● **Task details**:
Filter the records below for the word "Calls". Copy each line that holds it.

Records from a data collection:
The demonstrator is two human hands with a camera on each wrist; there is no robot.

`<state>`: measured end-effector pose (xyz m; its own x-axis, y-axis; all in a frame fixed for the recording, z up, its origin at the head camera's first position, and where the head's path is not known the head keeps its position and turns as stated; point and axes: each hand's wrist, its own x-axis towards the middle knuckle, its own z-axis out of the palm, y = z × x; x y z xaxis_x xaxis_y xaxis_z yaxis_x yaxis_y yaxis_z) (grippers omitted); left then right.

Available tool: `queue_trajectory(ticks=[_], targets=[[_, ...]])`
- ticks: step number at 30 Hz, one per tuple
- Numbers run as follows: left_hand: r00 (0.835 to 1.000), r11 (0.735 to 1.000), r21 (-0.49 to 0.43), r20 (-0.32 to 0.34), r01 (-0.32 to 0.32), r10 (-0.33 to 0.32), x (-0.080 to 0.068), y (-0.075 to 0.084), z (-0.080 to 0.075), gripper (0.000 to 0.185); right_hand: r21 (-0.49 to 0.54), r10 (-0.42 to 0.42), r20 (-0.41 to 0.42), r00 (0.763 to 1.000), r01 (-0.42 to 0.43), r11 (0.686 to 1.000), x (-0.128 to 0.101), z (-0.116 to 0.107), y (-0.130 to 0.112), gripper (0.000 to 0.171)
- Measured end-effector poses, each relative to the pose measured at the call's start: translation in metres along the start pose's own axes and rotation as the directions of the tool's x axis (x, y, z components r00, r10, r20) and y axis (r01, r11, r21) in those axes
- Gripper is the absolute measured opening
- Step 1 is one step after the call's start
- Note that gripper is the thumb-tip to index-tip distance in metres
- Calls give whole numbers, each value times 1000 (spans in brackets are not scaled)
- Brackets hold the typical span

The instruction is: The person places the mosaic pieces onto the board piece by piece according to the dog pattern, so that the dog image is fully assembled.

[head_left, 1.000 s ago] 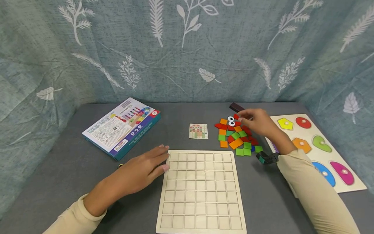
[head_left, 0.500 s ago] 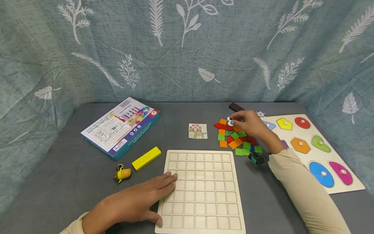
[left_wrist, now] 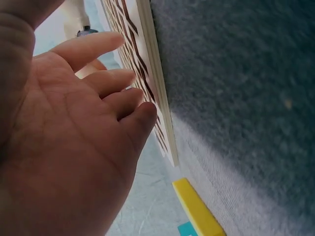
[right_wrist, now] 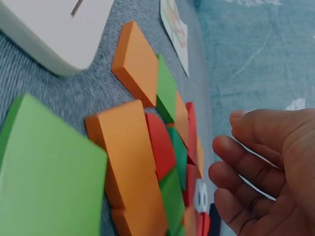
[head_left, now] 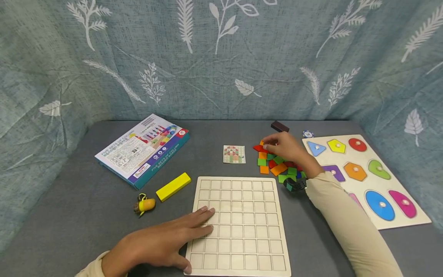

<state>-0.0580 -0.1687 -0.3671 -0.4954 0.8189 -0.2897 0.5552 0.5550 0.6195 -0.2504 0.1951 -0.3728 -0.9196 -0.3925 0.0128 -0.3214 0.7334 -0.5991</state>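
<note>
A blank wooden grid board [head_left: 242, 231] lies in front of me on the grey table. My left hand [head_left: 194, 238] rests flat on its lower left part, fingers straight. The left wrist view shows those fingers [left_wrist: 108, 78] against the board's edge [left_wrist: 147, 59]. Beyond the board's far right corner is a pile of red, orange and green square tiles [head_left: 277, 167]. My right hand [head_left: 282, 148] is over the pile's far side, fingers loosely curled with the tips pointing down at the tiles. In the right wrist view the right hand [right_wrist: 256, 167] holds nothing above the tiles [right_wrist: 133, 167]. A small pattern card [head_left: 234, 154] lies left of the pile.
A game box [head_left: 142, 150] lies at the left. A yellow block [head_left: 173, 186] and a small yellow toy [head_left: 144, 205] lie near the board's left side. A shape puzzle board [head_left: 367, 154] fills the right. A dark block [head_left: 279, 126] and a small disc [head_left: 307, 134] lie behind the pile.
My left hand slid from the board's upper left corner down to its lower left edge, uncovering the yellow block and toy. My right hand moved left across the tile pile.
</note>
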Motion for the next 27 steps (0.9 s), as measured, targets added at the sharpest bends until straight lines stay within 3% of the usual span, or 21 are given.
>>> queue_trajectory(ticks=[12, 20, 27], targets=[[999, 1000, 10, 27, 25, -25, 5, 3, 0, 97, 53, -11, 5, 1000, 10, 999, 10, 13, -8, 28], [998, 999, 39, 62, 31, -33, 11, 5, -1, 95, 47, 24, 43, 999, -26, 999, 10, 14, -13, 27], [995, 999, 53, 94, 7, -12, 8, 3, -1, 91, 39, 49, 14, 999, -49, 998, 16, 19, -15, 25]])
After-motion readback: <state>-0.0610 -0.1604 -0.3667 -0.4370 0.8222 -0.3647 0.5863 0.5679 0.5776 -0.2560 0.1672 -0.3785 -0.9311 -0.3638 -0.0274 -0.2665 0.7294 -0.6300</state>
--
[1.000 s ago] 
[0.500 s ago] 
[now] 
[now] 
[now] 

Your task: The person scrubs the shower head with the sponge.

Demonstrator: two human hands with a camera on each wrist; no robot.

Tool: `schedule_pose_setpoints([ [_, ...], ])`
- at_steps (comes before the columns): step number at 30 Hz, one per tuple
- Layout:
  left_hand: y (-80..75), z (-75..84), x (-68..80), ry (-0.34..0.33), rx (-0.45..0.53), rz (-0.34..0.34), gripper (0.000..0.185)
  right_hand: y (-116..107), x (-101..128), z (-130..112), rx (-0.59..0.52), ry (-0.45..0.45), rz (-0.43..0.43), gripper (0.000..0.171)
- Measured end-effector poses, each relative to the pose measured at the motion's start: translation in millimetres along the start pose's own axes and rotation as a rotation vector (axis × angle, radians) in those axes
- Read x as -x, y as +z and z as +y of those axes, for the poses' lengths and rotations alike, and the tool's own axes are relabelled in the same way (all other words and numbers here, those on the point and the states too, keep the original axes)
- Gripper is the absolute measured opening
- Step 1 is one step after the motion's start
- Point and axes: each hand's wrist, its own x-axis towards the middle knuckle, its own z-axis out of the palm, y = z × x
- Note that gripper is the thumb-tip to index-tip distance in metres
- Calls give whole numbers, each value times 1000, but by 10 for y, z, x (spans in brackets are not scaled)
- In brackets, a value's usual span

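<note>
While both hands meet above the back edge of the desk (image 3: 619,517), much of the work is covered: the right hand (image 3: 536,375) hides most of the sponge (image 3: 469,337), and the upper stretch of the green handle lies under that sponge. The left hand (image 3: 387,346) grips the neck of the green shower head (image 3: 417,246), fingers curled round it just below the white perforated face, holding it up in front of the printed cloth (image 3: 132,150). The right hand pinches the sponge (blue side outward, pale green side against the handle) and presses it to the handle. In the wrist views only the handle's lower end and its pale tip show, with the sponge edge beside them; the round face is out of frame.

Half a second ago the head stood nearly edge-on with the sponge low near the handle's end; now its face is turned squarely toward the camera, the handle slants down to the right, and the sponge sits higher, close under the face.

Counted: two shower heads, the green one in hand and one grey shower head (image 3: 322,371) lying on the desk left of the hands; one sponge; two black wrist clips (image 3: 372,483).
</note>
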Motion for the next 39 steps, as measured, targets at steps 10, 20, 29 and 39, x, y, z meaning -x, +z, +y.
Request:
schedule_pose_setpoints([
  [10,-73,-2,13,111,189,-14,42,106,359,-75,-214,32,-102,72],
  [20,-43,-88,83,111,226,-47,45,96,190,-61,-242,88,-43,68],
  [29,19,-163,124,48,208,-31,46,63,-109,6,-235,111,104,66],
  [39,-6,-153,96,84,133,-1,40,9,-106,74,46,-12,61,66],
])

● **Reply**:
- Calls give whole numbers, each value times 1000 (spans in brackets are not scaled)
- Calls give whole numbers, each value times 1000, but by 10 for y, z, x (spans in brackets are not scaled)

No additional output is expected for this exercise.